# Remains Of First World War Soldier Identified Private Alexander Johnston



## The Bread Guy (28 Jun 2011)

> The Department of National Defence (DND) has identified the remains of a First World War soldier found in Raillencourt Saint-Olle, France, in 2008, as those of Private Alexander Johnston of Hamilton, Ontario .... In July 2008, human remains were discovered in Raillencourt Saint-Olle, France. Found with the remains were two collar badges of the 78th Battalion (Winnipeg Grenadiers). The Directorate of History and Heritage was notified of the discovery in February 2009, and the remains were identified through mitochondrial DNA testing, as those of Private Johnston, on March 31, 2011.  DND has since notified members of Private Johnston's family of the identification. Veterans Affairs Canada will have the responsibility of providing them with ongoing support as arrangements are made and carried out for the final interment.  Private Alexander Johnston was born in Coatbridge, Scotland on August 20, 1885, and moved to Hamilton, Ontario, in his late twenties. He joined the Canadian Expeditionary Force on January 5, 1918, and was taken on strength of the 78th Battalion in the field on September 4, 1918. Private Johnston died during the Battle of the Canal du Nord on September 29, 1918. His remains will be interred at Le Cantimpré Canadian Cemetery in Sailly, France, in October 2011 with his family in attendance ....

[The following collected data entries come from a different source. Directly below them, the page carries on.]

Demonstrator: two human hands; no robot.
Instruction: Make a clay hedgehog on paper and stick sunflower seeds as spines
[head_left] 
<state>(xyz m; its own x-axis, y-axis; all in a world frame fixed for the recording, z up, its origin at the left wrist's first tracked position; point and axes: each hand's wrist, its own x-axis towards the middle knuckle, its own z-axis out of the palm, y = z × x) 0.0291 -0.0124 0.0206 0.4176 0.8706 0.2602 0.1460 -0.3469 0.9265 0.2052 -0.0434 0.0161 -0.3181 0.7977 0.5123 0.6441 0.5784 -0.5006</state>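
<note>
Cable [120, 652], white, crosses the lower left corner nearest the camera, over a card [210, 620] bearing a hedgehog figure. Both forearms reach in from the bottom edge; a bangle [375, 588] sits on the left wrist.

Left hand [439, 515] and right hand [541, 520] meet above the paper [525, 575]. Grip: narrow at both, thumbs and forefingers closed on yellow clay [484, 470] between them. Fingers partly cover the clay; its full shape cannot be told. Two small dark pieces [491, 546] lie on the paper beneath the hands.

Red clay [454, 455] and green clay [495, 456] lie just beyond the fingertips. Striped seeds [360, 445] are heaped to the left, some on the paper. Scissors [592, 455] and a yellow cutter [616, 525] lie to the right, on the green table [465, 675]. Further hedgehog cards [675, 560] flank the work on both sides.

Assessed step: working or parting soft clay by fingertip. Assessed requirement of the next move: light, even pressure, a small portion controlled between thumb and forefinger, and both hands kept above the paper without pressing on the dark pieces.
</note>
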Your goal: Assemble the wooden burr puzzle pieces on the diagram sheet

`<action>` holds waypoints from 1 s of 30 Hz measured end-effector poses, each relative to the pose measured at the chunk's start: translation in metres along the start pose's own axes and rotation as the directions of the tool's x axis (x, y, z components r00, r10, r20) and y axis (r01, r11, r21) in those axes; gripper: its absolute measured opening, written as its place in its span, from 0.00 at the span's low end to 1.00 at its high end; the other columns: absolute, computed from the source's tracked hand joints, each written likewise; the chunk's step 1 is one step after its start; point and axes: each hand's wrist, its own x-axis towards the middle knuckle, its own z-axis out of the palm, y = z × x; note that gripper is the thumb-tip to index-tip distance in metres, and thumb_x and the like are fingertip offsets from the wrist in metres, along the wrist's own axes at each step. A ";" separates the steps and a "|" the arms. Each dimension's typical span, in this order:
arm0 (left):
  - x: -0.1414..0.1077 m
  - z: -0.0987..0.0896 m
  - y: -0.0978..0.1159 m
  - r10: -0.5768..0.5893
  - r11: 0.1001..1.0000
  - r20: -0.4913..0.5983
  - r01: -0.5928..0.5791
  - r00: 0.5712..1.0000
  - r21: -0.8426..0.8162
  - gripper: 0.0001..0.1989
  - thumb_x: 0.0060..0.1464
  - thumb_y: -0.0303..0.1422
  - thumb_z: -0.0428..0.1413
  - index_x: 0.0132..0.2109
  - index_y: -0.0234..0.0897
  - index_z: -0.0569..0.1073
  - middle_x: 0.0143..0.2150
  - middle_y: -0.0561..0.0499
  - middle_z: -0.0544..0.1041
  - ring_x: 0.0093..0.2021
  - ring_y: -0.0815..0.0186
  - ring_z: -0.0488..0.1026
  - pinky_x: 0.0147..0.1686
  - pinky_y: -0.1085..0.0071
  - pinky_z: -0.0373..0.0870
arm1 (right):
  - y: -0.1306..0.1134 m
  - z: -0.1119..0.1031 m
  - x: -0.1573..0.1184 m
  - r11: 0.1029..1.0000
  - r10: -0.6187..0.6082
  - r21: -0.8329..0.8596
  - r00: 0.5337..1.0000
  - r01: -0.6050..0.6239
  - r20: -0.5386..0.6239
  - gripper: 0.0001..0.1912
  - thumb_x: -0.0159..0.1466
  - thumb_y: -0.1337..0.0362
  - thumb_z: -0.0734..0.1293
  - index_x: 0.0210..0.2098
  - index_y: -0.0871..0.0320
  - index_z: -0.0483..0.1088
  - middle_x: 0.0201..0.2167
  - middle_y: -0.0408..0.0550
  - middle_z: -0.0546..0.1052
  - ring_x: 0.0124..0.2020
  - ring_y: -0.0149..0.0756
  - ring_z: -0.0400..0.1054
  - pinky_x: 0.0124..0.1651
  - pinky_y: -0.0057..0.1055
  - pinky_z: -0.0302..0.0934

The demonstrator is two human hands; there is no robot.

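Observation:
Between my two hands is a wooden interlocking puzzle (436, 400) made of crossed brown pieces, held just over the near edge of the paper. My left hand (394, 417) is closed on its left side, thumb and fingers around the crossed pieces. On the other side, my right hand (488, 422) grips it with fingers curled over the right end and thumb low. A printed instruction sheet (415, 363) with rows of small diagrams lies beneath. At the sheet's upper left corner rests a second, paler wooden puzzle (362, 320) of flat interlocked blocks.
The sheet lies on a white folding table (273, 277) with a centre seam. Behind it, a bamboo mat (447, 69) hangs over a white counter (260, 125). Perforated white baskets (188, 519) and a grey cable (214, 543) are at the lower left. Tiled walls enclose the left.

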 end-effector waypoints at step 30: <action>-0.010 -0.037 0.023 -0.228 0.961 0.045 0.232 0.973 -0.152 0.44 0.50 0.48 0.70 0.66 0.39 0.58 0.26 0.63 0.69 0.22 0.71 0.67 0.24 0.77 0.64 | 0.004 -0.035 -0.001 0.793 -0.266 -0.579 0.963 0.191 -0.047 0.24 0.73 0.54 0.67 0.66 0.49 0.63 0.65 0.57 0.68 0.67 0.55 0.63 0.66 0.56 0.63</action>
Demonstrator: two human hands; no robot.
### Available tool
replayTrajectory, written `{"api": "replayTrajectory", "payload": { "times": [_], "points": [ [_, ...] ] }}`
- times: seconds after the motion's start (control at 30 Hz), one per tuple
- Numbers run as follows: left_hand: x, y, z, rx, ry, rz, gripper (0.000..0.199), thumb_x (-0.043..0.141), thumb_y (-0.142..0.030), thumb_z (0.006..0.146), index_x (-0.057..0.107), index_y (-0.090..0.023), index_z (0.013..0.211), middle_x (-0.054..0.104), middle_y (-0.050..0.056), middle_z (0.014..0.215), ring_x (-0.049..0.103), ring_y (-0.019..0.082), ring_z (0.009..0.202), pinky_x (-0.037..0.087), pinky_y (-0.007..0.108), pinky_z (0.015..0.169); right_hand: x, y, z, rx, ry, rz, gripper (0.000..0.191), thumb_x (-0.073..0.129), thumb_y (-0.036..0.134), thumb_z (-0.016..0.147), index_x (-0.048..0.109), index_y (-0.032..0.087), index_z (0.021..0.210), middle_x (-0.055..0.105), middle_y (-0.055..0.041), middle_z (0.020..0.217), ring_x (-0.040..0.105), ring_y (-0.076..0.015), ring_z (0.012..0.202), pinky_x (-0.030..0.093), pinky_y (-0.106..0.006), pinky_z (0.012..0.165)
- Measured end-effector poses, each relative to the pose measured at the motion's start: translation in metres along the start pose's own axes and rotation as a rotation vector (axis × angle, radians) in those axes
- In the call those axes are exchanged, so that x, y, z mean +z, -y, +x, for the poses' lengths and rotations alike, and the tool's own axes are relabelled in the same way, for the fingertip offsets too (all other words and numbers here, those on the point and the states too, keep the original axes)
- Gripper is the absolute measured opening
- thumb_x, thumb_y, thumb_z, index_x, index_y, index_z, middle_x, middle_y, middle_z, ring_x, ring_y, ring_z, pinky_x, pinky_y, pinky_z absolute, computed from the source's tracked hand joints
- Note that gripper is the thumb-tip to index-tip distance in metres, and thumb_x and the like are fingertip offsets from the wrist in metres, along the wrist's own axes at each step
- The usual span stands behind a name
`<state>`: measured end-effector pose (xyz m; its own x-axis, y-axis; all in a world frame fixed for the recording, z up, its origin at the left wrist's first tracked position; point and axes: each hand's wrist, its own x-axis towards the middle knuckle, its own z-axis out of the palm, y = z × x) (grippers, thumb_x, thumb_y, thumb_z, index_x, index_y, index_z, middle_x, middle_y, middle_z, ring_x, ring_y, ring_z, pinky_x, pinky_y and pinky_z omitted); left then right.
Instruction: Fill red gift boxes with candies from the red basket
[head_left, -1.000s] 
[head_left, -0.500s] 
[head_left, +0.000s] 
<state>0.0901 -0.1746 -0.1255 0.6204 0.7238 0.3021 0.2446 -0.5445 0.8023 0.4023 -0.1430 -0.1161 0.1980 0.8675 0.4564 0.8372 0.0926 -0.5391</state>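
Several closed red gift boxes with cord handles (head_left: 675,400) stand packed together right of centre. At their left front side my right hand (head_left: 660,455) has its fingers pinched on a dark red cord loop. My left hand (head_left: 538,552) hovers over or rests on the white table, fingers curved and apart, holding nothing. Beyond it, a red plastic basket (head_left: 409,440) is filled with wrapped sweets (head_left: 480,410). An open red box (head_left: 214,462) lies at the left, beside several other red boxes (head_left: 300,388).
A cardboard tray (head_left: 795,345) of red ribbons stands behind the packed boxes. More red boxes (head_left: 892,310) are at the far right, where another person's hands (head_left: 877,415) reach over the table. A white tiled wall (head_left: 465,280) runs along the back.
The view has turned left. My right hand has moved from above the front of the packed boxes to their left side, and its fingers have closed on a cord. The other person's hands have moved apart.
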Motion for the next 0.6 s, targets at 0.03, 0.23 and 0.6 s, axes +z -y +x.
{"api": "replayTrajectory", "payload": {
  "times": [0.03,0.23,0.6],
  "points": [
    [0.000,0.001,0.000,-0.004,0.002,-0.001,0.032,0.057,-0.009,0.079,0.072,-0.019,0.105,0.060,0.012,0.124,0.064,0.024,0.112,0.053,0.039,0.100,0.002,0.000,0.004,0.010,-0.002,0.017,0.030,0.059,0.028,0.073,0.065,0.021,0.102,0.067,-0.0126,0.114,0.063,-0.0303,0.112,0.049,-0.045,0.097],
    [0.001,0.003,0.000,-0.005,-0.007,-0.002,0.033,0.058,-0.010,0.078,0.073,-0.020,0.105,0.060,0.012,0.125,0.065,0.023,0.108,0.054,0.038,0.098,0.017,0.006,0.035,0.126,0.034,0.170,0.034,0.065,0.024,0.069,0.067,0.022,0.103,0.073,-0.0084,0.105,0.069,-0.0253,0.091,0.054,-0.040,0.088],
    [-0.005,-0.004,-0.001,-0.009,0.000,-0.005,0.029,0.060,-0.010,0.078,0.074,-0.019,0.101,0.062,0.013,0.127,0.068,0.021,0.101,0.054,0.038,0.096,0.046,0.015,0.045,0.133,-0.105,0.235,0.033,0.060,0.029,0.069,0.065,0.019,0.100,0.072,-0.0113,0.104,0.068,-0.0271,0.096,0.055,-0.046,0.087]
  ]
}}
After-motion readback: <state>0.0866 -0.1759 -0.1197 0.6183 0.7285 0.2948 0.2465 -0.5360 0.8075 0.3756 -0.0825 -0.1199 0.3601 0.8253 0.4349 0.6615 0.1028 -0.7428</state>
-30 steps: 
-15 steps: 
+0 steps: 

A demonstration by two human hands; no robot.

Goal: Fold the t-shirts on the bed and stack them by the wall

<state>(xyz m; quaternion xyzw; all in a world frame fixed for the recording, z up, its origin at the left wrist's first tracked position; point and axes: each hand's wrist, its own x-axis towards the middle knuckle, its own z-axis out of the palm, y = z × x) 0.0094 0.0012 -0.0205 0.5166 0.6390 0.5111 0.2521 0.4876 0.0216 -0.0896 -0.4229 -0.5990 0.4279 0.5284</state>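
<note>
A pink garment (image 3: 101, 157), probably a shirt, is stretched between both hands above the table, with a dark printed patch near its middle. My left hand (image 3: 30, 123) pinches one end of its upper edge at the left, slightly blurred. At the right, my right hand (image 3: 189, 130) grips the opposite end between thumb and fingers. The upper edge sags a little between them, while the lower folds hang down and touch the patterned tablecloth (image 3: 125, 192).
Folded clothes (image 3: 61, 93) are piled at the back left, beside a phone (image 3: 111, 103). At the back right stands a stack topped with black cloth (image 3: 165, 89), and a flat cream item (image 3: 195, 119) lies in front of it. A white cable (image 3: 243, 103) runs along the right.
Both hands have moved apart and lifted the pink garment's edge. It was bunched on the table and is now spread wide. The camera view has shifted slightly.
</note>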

Source:  CF news release, 28 Jun 11


----------



## Nfld Sapper (28 Jun 2011)

MOD Squad, move to appropriate section if needed....

News Release

Remains Of First World War Soldier Identified

NR - 11.063 - June 28, 2011

OTTAWA – The Department of National Defence (DND) has identified the remains of a First World War soldier found in Raillencourt Saint-Olle, France, in 2008, as those of Private Alexander Johnston of Hamilton, Ontario. 

“This identification will provide closure to Private Johnston’s family, as well as reassure them that the ultimate sacrifice he made in the name of his country will never be forgotten,” said the Honourable Peter MacKay, Minister of National Defence. “Our Canadian soldier will finally be laid to rest with the military honours that he so rightfully deserves.” 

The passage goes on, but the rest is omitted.